Временами я нянчился с ним, как с больным ребёнком. Пытался задобрить стишками и конфетами. Водил на прогулку. Качал на ноге. Пел ему песенки, читал книжки. Все без толку. Тогда я облачался в спецовку, залезал на стремянку и белил потолок. Колол дрова. Садился за руль трактора. Возился со свиньями. Так нет же! Это продолжалось в деревне и в городе. Никакая, даже самая дорогая покупка не могу заглушить этот голос. Я взывал к нему:
— Слушай, откройся мне! Что тебя не устраивает? Лили? Хочешь дешёвую шлюху? Твоим голосом говорит похоть?

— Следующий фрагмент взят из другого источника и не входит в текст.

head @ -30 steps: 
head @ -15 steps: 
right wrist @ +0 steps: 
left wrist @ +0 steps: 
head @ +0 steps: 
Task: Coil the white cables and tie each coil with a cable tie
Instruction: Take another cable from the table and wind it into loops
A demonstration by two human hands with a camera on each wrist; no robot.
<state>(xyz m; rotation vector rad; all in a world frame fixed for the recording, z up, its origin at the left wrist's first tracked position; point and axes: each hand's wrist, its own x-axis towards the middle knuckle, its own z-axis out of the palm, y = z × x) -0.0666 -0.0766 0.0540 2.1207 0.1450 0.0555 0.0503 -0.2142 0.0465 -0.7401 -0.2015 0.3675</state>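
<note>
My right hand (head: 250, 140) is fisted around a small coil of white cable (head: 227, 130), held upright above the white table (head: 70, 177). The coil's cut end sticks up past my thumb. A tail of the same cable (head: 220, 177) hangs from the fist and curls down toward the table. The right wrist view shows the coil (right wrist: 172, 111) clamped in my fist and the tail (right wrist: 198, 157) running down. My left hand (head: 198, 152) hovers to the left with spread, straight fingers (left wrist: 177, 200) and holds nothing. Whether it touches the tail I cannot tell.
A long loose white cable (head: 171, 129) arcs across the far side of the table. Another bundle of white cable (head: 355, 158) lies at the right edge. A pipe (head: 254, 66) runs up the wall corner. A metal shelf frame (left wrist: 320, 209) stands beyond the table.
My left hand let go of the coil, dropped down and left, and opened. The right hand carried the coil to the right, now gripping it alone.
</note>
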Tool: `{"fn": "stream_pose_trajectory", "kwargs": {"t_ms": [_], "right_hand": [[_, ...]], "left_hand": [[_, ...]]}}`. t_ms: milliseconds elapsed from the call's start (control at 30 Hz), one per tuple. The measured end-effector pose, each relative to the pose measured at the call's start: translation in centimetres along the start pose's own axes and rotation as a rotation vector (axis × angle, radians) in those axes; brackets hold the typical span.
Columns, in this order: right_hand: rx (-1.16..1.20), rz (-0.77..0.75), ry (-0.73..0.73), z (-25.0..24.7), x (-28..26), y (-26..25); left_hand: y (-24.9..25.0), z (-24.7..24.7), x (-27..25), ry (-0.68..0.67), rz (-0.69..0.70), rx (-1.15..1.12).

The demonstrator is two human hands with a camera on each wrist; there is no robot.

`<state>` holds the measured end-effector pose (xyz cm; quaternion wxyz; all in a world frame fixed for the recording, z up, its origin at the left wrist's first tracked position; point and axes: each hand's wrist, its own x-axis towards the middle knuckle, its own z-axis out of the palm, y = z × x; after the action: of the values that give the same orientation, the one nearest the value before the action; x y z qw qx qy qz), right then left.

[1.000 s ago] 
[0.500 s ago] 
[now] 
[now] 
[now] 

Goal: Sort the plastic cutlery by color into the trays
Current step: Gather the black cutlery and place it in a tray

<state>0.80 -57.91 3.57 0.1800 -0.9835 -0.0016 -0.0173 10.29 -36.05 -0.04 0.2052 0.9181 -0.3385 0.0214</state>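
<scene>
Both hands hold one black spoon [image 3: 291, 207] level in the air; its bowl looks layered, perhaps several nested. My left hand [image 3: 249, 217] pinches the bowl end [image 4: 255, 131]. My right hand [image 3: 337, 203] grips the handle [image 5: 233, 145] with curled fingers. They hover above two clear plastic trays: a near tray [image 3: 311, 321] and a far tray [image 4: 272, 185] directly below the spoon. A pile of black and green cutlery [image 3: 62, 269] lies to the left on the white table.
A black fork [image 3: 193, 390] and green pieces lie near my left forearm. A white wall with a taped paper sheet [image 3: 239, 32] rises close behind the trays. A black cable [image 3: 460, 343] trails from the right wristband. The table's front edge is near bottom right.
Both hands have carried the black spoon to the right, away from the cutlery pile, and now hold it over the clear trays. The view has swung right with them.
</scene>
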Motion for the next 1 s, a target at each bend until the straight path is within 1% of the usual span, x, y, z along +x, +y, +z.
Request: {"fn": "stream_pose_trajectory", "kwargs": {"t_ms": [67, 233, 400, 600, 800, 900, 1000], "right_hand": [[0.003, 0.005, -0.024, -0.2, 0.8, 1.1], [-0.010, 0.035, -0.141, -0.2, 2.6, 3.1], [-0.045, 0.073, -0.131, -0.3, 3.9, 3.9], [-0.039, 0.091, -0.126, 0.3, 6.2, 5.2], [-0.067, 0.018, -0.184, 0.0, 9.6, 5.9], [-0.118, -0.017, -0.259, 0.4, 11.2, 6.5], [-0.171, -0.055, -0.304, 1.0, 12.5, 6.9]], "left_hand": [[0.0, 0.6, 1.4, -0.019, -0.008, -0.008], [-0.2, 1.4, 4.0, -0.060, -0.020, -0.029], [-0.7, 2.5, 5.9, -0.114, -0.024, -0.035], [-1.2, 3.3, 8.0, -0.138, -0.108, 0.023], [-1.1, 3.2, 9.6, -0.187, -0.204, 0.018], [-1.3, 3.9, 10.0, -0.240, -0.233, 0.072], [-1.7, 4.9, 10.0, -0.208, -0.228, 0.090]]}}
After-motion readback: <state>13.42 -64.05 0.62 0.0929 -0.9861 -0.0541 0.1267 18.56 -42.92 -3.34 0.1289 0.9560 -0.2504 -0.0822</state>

Но в этом предположении было столько же смысла, сколько во всех остальных. Голос звучал все громче: «Я хочу, хочу, хочу, хочу, хочу!»
Ночами этот чёртов голос не давал мне спать и умолкал только на рассвете. Сам собой. Чего только я не делал! Конечно, в безумный век рассчитывать на полную нормальность — ещё одна форма безумия. Равно как и попытки исцелиться.
Среди средств, к которым я прибегал в борьбе с внутренним голосом оказалась игра на скрипке. Однажды, роясь в чулане, я обнаружил инструмент, на котором играл мой отец, — с узкой шейкой, вогнутым перехватом, свободно болтающимся волосом смычка. Я закрепил его и поводил им по струнам. Раздались резкие, немелодичные звуки. Скрипка, будто живое существо, жаловалась на то, что ею долго пренебрегали. Я вспомнил отца. Вероятно, он с негодованием отверг бы такую мысль, но вообще-то мы из одного теста. Он тоже не умел жить по принципу «тишь, да гладь, да Божья благодать». Иногда бывал груб с мамой. Однажды заставил её две недели подряд валяться в ночной сорочке перед дверью его комнаты, прежде чем простил ей какое-то глупое высказывание, вроде того, что Лили ляпнула по телефону о моей живучести. Он был очень сильным человеком, но когда ему было плохо — особенно после смерти моего брата Дика, — запирался в каком-нибудь укромном уголке и пиликал на скрипке. Я вспомнил его согбенную спину, узкие бедра и, вроде бы, небольшое прихрамывание.